I use a similar trick with bike wheels, when re-spoking or checking a wheel for integrity I strum the spokes. Good rim and tight spokes sound different than broken rim or loose or overstressed spokes. The difference is easily noticeable.
I think there are movies, with train platform scenes, where you can see the railway guy going by with a mallet, giving the wheels a light tap and listening to the sound.
Current state of the art in embedded/IoT ML is to train ML algos in the cloud on large datasets, then run it on gateway class devices (usually Linux/MSFT boxes, but can get down to RPi levels of mem and compute). Most companies today use docker to package and deploy the models, hence the need for a larger footprint box. Check out AWS Greengrass, Azure Edge, and Foghorn for examples.
Neurones are electrical but mostly chemical when they work. The average speed of a connection from one neurone 0.1-0.5 m/s. So if you hit your toe on a chair and you are 1.8m meter high (and pardon my rough math/science here) it would take almost 1 second to reach your brain (of course this is why reflexes are handled close to the spine and not the brain).
And now imagine the complexe processing that is required to view/ear and recognize something. It is done quite quickly and yet the basic processing unit of the brain is slow. One might think it is the massive parallelism of the brain that makes this possible so quickly, but even there if you think about it it all that processing done in such small amount of time cannot be more than a thousand operations...
The author has some very good points. Also, modern MCUs like STM32 are powerful enough to run a whole big operating system like Linux while keeping power usage relatively low and being as cheap as 8-bit MCUs, so using them for ML tasks on different devices is a natural step forward.
Which? I'd be hard pressed to find an MCU that a) can run Linux, unless it's MMU-less Linux (e.g. uClinux) or your definition of MCU includes architectures like the Cortex A with MMUs b) has the RAM needed to run Linux, unless external SDRAM or similar is provided on the PCB c) is as cheap as an 8-bit MCU like an AVR.
If Cortex A-class, The iMX6UL from NXP comes to mind for a) and b), but no way it also addresses c)
I meant uClinux running on Cortex-M3/M4, but I really hope to run real Linux on STM32MP recently added to the Linux kernel - the actual hardware is not released yet though.
What are good STM32 devs kit that can run Linux? Preferably toward the cheaper end of the spectrum, like the Raspberry Pi of STM32s. (Or even other architectures.)
>"This makes deep learning applications well-suited for microcontrollers, especially when eight-bit calculations are used instead of float, since MCUs often already have DSP-like instructions that are a good fit."

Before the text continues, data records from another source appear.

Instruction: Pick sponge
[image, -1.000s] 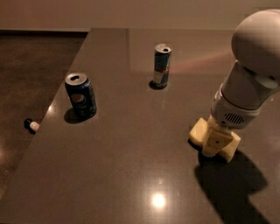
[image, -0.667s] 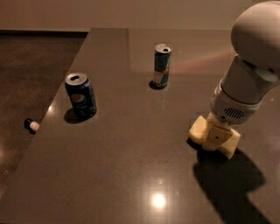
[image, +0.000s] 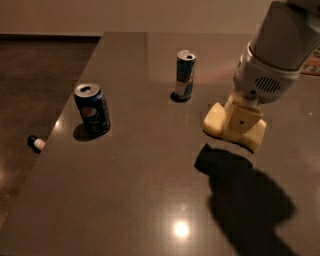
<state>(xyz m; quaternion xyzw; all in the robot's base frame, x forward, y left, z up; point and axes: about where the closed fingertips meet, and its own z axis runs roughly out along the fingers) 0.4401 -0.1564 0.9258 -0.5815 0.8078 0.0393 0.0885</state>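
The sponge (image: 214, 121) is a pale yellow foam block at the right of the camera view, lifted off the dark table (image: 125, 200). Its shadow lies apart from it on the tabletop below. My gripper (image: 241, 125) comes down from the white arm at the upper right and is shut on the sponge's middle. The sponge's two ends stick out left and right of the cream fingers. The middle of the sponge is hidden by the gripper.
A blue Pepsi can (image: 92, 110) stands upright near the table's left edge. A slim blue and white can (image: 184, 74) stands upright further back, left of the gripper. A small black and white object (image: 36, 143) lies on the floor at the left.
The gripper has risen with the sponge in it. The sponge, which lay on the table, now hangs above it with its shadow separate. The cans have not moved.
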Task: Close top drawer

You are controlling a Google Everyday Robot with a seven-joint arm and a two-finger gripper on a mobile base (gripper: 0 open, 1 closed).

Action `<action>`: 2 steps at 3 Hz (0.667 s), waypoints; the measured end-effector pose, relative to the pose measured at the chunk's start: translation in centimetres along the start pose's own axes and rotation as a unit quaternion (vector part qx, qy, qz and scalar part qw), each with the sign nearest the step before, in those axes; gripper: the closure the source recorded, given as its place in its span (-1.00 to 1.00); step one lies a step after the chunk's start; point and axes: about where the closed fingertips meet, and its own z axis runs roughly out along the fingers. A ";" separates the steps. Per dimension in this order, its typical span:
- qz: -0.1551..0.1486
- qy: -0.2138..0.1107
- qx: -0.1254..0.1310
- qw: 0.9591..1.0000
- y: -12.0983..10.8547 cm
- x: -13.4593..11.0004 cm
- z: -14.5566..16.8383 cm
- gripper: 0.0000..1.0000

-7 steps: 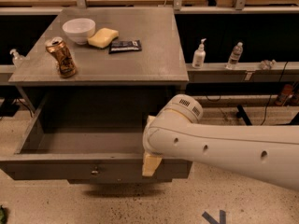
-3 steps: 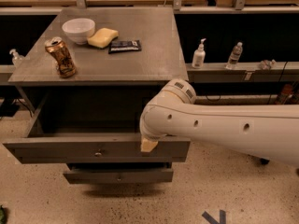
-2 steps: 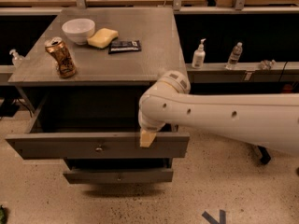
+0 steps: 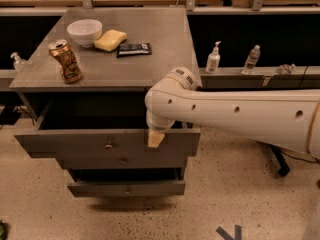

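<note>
The top drawer [image 4: 75, 148] is still partly open, but it sits further into the cabinet [image 4: 165, 44] than it did a moment ago. The dark gap behind its front panel is narrower, and the panel now covers most of the middle drawer [image 4: 122, 162] below it. Its small round knob [image 4: 108, 146] is at the centre of the panel.

The gripper [image 4: 155, 138] has moved in with the drawer and rests against the upper edge of the panel, at about 3 o'clock from the knob. Only a tan tip shows beneath the white arm [image 4: 235, 116], so I cannot tell whether the gripper is spread or closed. The arm reaches in from 3 o'clock and lies higher and closer to the cabinet than before.

The bottom drawer [image 4: 127, 188] also stands a little open, at 6 o'clock from the knob.

The things on the cabinet top have not moved. A can [image 4: 65, 61] stands at 9 o'clock. A white bowl [image 4: 84, 31] is at 11 o'clock, with a yellow sponge [image 4: 110, 40] just beside it. A dark packet [image 4: 133, 49] lies near the middle.
</note>
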 end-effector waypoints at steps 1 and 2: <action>0.010 0.005 0.001 1.000 -1.9 0.0 0.6 -0.42; 0.035 0.004 0.011 0.999 -4.9 0.4 0.5 -0.36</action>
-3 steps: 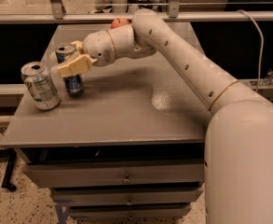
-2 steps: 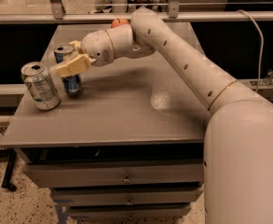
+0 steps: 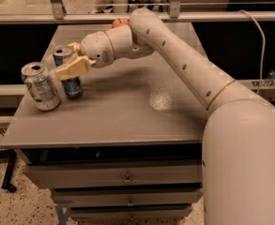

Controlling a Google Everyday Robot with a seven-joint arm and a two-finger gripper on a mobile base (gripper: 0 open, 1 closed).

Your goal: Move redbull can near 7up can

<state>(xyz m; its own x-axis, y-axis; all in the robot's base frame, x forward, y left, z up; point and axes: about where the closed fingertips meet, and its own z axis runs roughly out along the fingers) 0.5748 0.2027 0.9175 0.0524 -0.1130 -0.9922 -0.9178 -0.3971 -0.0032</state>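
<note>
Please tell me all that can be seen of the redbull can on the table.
The redbull can is slim and tall. It looks like metal, with a blue and silver body and a silver top. It stands upright on the grey table, back from the front edge. The gripper is around its upper half and hides part of the body. The wider 7up can stands close beside it, nearer the table's side edge. I cannot tell whether the two cans touch.

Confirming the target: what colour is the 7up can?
The 7up can is silvery-white with green markings, camera view; gripper at the redbull can beside it.
</note>
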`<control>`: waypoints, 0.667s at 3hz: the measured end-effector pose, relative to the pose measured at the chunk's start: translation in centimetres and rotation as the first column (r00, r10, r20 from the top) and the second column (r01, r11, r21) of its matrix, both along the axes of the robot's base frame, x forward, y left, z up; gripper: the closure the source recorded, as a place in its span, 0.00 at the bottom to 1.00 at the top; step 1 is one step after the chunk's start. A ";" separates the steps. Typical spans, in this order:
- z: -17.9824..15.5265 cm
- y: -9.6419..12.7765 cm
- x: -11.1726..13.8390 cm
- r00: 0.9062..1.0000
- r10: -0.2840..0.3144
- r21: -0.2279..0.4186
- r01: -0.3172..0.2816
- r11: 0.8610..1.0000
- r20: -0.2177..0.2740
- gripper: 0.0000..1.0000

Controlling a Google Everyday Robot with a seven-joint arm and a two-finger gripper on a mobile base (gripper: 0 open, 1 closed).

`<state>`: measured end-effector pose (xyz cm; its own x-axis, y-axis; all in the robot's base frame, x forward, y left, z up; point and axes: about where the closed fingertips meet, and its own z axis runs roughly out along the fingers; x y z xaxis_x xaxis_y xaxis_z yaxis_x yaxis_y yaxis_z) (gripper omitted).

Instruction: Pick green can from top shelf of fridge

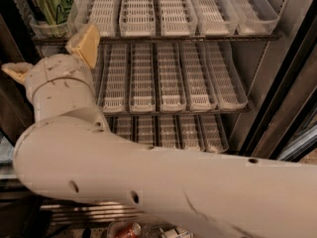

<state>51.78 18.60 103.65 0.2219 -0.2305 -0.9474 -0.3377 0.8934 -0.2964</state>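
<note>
Single cream arm (188, 192): thick, running up from well below and right of the green can (53, 3), bent sharply at an elbow far beneath it. Wrist (59, 88): scuffed, turned upward toward the can. Gripper (49, 51): just below the can, apart from it. Two tan fingers (85, 42): spread wide, one beneath the can's base, other lower and leftward; nothing between.

Green can (49, 4): shiny bright green, black markings, standing upright at the front left corner of the top shelf (208, 35) of the fridge (285, 103). Gripper (52, 58) just below that corner, fingers spread, clear of the can
</note>
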 end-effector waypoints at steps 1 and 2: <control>1.4 -2.1 0.6 0.993 -0.090 0.052 0.086 0.995 0.080 0.00; 1.7 -1.8 0.5 0.991 -0.098 0.049 0.094 0.994 0.095 0.00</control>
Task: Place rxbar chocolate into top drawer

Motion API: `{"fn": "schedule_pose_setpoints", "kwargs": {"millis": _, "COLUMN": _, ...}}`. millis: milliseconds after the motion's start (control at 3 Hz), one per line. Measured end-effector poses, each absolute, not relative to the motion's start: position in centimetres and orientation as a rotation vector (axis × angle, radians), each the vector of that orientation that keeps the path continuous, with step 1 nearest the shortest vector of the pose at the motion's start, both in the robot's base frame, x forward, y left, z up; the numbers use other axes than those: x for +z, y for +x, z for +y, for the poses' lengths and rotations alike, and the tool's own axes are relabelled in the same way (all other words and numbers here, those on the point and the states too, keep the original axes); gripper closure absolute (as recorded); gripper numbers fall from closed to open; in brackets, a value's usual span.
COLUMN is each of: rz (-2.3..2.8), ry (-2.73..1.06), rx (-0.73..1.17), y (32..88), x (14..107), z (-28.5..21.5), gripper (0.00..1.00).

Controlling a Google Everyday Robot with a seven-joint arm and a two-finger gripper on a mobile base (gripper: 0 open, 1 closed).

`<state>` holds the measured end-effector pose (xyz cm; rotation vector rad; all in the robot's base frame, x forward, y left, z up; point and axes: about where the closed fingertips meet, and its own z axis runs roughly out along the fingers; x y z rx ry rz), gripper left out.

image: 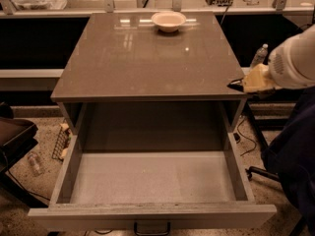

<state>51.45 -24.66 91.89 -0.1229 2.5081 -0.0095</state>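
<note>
The top drawer [239, 173] is pulled fully out below the brown tabletop [147, 58]; its grey floor is bare and its dark handle [151, 227] shows at the bottom edge. My gripper [241, 84] hangs at the tabletop's front right corner, level with its edge, under the white arm [293, 63]. A small dark flat sliver, the rxbar chocolate [234, 85], sticks out from between the pale fingers [255, 78], most of it hidden. The gripper is right of and above the drawer opening.
A white bowl [168, 21] stands at the back of the tabletop. A water bottle [259, 55] stands behind the arm. A dark chair [290, 156] fills the right side. A black object [15, 136] and a bottle [34, 163] lie on the floor at left.
</note>
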Motion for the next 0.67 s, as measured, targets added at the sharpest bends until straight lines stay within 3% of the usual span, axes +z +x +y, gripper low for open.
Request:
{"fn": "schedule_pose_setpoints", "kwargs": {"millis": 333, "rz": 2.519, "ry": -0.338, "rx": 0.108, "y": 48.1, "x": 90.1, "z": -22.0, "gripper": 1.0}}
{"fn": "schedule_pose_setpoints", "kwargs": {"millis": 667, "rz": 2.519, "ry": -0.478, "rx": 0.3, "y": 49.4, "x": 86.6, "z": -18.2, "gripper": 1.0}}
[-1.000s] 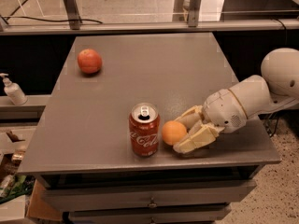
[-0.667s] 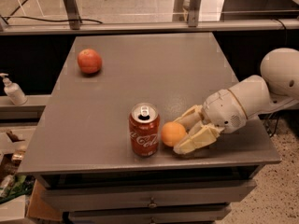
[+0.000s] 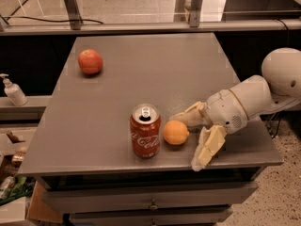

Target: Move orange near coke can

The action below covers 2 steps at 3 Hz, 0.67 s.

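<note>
The orange (image 3: 175, 132) sits on the grey table (image 3: 141, 69) near its front edge, just right of the red coke can (image 3: 145, 136), which stands upright with a narrow gap between them. My gripper (image 3: 186, 142) comes in from the right and is open. One cream finger (image 3: 188, 117) lies behind the orange. The other finger (image 3: 207, 149) points toward the table's front edge. The orange rests free at the mouth of the fingers.
A larger reddish apple-like fruit (image 3: 90, 61) lies at the table's far left. A soap dispenser (image 3: 13, 91) stands on a ledge left of the table. Drawers sit below the front edge. My arm's white body (image 3: 263, 95) hangs over the right edge.
The gripper's fingers have spread wider and the hand has drawn slightly back to the right, away from the orange. The orange and can have not moved.
</note>
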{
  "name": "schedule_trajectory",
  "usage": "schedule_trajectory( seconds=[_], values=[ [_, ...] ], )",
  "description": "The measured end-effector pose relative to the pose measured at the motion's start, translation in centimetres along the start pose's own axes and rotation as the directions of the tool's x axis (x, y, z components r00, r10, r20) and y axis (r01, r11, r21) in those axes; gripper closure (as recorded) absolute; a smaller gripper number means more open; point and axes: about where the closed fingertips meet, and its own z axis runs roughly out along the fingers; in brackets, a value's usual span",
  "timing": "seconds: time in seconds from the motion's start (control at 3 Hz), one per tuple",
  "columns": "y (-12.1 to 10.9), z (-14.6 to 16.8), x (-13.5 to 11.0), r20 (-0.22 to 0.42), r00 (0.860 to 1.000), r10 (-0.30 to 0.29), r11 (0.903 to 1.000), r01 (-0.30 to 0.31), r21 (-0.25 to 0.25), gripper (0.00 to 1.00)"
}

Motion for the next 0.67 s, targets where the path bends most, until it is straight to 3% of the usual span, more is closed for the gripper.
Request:
schedule_trajectory(
  seconds=[0.67],
  values=[
    [0.01, -0.05, -0.05, 0.000, 1.000, 0.000, 1.0000, 0.000, 0.000, 0.00]
  ],
)
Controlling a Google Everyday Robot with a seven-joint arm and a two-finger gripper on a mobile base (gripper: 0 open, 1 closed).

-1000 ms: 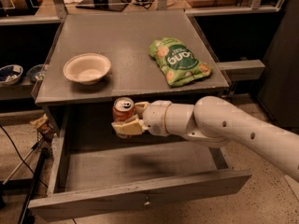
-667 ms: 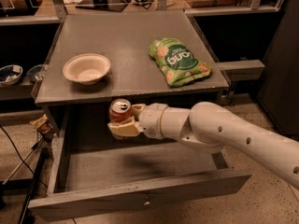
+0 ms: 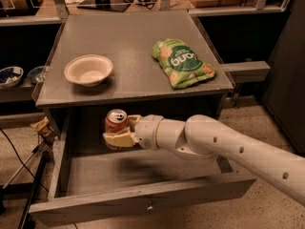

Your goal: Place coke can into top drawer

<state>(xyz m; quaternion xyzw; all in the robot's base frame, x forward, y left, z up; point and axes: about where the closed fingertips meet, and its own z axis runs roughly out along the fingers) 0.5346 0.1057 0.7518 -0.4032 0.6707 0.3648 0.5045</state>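
Note:
The coke can [image 3: 115,121], red-brown with a silver top, is upright in my gripper [image 3: 119,130], held over the left rear part of the open top drawer [image 3: 138,205]. The gripper's tan fingers [image 3: 117,139] wrap the can's lower body. The white arm reaches in from the right. The drawer is pulled out below the grey cabinet top, with its small metal knob [image 3: 149,205] on the front panel. The can is above the drawer floor, not resting on it.
A white bowl [image 3: 88,69] and a green snack bag [image 3: 181,63] lie on the cabinet top [image 3: 128,37]. Bowls [image 3: 10,75] sit on a low shelf at left. Cables and a stand [image 3: 28,175] are on the floor at left.
The gripper with the can has moved a little to the left and slightly lower over the open drawer. The bowl and bag have not moved.

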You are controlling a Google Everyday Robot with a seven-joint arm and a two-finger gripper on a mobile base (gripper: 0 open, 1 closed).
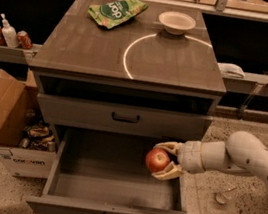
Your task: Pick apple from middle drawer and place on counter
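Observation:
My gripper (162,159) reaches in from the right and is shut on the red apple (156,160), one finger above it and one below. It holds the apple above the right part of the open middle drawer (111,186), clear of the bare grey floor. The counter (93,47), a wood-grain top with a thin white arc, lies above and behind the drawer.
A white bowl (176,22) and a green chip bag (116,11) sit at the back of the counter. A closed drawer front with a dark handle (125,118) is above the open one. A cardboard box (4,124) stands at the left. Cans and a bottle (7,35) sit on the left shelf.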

Can someone shed some light on what the author means by "DSP-like instructions"? What are characteristics of DSP instructions? Is there something that makes these unique compared to general purpose CPUs or GPUs?
With utensor.ai, you can probably try this out today. We are currently working on integrating CMSIS-NN with uTensor.
CMSIS-NN are these MCU SIMD optimized functions.
Slightly tangential question. I ride my electric uniwheel on the side walks but sidewalks in my city sometimes have huge potholes so I have to be constantly watch potholes so I don't trip over and lose half of my teeth.
Is it possible for me to embed a camera on my uni that can see potholes 10 feet away a beep my headphones? I am not sure where to even start with this.
As a cyclist, I'd be interested in such a technology too.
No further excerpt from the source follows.